2. A method of determining if a subject's CD8+ T-cells are able to functionally recognize an HLA-E/Hsp60sp target structure comprising:
- a) contacting a sample of the subject's CD8+ T-cells with a HLA-E+ cell which is loaded with Hsp60sp;
- b) quantifying proliferation of the HLA-E+ cell which is loaded with Hsp60sp and contacted with the subject's CD8+ T-cells in step a);
- c) contacting a sample of the subject's CD8+ T-cells with a HLA-E+ cell which is loaded with a B7sp peptide;
- d) quantifying proliferation of the HLA-E+ cell which is loaded with the B7sp peptide and contacted with the subject's CD8+ T-cells in step c); and
- e) comparing the proliferation quantified in step d) with the proliferation quantified in step b),
- wherein a greater amount of proliferation quantified in step d) than quantified in step b) indicates that the subject's CD8+ T-cells are able to functionally recognize the HLA-E/Hsp60sp target structure and wherein a lesser or equal amount of proliferation quantified in step d) than quantified in step b) indicates that the subject's CD8+ T-cells are not able to functionally recognize the HLA-E/Hsp60sp target structure.
3. The method of claim 1, wherein the sample of the subject's CD8+ T-cells in step a) and/or in step c) is a peripheral blood mononucleocyte cell sample obtained from the subject.

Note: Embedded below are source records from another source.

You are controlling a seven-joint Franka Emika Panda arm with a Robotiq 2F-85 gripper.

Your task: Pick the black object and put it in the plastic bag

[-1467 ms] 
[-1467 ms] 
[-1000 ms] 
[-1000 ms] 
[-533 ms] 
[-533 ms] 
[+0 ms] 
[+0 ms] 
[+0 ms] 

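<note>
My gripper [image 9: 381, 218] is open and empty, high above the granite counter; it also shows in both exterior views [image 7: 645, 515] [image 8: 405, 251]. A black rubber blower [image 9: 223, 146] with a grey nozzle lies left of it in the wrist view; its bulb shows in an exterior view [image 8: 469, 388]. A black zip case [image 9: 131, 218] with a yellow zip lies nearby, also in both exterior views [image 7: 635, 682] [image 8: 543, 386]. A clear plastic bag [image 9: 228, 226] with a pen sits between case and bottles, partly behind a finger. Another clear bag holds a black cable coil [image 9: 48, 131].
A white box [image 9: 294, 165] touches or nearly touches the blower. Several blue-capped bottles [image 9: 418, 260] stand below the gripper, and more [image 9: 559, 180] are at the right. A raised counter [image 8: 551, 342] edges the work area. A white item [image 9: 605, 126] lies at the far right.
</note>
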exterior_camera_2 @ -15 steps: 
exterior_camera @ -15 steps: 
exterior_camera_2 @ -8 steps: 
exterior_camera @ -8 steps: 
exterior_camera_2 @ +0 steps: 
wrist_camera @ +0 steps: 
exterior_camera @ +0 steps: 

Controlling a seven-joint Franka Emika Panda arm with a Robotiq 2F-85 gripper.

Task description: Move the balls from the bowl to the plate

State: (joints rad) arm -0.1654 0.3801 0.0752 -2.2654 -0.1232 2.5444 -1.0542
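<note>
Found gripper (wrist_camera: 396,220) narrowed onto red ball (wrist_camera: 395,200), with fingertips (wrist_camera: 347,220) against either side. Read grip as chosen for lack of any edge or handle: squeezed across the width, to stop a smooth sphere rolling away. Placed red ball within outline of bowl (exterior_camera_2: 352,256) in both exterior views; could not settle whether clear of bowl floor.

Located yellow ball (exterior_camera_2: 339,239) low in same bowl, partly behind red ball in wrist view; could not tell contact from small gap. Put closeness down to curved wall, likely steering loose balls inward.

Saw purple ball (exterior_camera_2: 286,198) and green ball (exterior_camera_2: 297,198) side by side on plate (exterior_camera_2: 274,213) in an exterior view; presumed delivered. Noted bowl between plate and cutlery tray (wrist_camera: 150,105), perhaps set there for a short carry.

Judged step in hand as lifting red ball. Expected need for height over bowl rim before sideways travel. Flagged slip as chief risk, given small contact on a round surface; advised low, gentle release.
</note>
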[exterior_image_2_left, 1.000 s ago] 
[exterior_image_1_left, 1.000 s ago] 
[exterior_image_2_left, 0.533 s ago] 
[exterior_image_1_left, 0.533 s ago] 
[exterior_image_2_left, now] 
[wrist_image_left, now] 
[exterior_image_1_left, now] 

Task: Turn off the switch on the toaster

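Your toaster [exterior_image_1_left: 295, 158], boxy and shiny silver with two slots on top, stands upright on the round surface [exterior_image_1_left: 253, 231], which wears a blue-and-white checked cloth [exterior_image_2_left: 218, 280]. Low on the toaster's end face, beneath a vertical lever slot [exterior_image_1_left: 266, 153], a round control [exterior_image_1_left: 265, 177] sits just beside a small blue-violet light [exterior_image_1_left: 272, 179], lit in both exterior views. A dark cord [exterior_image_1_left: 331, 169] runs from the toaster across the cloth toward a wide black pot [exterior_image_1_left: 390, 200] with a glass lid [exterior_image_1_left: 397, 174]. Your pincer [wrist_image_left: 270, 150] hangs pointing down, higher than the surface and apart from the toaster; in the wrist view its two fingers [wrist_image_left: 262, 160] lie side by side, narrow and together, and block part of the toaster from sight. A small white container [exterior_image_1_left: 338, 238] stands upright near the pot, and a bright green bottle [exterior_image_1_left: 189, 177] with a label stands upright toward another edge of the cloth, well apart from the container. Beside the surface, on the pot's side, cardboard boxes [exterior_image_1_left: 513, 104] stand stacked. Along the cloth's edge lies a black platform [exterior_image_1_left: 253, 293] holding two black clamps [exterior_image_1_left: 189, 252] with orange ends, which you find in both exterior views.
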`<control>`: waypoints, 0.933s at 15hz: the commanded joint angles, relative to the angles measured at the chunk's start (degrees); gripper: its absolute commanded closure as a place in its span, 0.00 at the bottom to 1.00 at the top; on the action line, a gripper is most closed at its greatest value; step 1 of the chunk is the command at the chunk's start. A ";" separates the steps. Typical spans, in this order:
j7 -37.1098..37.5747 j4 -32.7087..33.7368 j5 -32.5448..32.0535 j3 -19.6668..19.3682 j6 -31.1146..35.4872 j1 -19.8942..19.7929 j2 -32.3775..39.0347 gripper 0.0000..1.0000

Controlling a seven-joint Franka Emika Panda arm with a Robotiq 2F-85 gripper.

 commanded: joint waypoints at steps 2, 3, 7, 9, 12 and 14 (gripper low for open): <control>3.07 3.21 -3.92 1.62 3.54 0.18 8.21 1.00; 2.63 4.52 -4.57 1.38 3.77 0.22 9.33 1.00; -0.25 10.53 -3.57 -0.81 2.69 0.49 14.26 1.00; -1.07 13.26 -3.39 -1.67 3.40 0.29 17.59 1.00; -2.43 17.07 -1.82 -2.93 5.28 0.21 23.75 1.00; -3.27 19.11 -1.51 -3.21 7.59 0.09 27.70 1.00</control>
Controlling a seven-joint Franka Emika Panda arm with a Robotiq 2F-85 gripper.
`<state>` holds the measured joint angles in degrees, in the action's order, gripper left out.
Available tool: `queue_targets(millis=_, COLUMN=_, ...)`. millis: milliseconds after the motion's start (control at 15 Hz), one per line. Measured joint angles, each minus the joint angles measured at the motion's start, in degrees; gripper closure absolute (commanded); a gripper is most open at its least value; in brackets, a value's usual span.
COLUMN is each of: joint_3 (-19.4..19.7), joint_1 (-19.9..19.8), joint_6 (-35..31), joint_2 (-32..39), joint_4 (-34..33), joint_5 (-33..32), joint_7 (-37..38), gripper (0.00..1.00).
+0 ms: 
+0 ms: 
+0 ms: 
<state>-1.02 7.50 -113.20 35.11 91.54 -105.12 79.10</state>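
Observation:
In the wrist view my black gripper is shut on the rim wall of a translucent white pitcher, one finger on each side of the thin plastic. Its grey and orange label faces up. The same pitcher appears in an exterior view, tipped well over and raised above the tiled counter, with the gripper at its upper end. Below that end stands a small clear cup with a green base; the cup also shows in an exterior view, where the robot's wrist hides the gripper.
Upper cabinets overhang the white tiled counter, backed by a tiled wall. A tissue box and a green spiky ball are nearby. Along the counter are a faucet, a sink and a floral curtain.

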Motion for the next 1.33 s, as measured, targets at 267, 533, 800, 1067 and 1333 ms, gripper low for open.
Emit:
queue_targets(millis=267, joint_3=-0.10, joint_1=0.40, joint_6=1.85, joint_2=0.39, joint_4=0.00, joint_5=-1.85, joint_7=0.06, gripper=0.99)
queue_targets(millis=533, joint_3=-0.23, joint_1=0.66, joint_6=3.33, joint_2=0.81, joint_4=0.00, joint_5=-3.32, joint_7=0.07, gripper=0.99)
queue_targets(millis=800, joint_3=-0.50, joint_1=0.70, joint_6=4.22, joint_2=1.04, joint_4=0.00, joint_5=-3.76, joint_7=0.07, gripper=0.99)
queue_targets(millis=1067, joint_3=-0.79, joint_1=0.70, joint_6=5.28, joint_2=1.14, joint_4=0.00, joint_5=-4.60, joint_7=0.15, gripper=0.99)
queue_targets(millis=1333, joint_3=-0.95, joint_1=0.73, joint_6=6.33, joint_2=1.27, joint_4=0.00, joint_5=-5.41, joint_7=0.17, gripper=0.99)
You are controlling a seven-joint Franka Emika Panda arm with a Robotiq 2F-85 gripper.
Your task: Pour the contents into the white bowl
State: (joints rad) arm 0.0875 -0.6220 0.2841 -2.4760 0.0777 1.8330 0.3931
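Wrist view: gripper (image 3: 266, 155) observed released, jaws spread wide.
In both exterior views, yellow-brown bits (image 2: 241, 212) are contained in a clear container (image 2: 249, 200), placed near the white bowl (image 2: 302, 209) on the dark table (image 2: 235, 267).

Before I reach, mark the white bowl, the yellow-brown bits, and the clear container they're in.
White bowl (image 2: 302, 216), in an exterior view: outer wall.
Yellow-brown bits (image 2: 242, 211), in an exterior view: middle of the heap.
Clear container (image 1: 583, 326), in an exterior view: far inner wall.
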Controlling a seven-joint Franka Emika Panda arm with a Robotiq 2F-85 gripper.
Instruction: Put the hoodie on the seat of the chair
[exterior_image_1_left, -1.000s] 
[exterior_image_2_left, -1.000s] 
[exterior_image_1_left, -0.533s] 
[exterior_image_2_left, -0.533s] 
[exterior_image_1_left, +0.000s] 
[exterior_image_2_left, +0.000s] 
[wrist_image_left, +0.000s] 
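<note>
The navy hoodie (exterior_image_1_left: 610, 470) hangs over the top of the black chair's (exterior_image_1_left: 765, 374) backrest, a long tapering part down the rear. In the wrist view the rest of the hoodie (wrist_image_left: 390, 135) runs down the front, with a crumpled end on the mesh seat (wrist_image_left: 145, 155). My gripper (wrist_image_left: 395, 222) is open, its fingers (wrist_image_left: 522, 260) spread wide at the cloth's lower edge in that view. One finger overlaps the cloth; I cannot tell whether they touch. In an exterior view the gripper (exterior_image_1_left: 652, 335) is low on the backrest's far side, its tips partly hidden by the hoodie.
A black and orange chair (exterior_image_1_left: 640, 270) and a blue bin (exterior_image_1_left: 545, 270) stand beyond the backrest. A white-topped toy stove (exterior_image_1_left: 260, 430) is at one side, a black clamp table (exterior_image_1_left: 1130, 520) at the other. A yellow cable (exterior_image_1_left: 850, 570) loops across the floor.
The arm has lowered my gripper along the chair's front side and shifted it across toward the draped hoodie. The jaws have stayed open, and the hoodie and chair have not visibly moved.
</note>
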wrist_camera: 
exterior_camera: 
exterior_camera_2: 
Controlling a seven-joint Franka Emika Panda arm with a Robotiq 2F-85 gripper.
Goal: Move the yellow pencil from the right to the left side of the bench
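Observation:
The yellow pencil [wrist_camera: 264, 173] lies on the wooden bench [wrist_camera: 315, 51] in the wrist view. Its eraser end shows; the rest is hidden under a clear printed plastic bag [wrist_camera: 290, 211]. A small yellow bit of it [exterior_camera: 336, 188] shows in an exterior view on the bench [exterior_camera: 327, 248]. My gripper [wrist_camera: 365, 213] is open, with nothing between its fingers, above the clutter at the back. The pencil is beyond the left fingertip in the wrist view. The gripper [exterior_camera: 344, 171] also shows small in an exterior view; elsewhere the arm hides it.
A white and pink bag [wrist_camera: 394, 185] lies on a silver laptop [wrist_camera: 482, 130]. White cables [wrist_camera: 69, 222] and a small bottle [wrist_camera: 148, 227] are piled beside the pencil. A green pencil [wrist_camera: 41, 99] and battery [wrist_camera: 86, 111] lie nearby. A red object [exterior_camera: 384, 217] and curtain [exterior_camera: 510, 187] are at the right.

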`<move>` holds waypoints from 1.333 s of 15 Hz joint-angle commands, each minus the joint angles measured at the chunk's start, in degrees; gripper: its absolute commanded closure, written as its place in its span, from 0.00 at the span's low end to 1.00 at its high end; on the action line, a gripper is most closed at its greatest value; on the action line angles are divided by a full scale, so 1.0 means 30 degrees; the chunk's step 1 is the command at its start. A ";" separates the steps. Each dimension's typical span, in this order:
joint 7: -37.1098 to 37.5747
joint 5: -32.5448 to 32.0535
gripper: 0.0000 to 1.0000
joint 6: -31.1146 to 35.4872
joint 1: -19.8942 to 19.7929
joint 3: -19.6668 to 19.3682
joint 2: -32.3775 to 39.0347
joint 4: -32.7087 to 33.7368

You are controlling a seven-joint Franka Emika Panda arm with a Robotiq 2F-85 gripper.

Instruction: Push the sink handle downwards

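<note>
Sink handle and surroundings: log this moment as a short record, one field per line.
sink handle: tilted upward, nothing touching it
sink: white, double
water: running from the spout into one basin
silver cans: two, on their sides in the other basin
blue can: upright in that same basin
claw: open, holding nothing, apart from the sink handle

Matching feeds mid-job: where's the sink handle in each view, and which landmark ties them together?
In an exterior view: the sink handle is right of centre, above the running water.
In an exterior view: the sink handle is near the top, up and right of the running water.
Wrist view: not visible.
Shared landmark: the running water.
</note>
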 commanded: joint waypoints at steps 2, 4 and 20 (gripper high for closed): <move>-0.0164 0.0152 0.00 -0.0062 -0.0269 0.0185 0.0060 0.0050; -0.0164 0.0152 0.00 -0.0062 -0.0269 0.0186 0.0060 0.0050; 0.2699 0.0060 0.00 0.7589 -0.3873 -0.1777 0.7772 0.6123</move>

4. The method of claim 1, wherein the subject has an autoimmune disease.
5. The method of claim 4, wherein the autoimmune disease is type 1 diabetes.
6. A method of determining if a subject not known to have an autoimmune disease is predisposed to develop the autoimmune disease comprising determining if the subject's CD8+ T-cells are able to functionally recognize an HLA-E/Hsp60sp target structure on the surface of a cell and inhibit proliferation of the cell, wherein if the subject's CD8+ T-cells are unable to functionally recognize an HLA-E/Hsp60sp target structure on the surface of the cell and inhibit proliferation of the cell then the subject is predisposed to develop the autoimmune disease.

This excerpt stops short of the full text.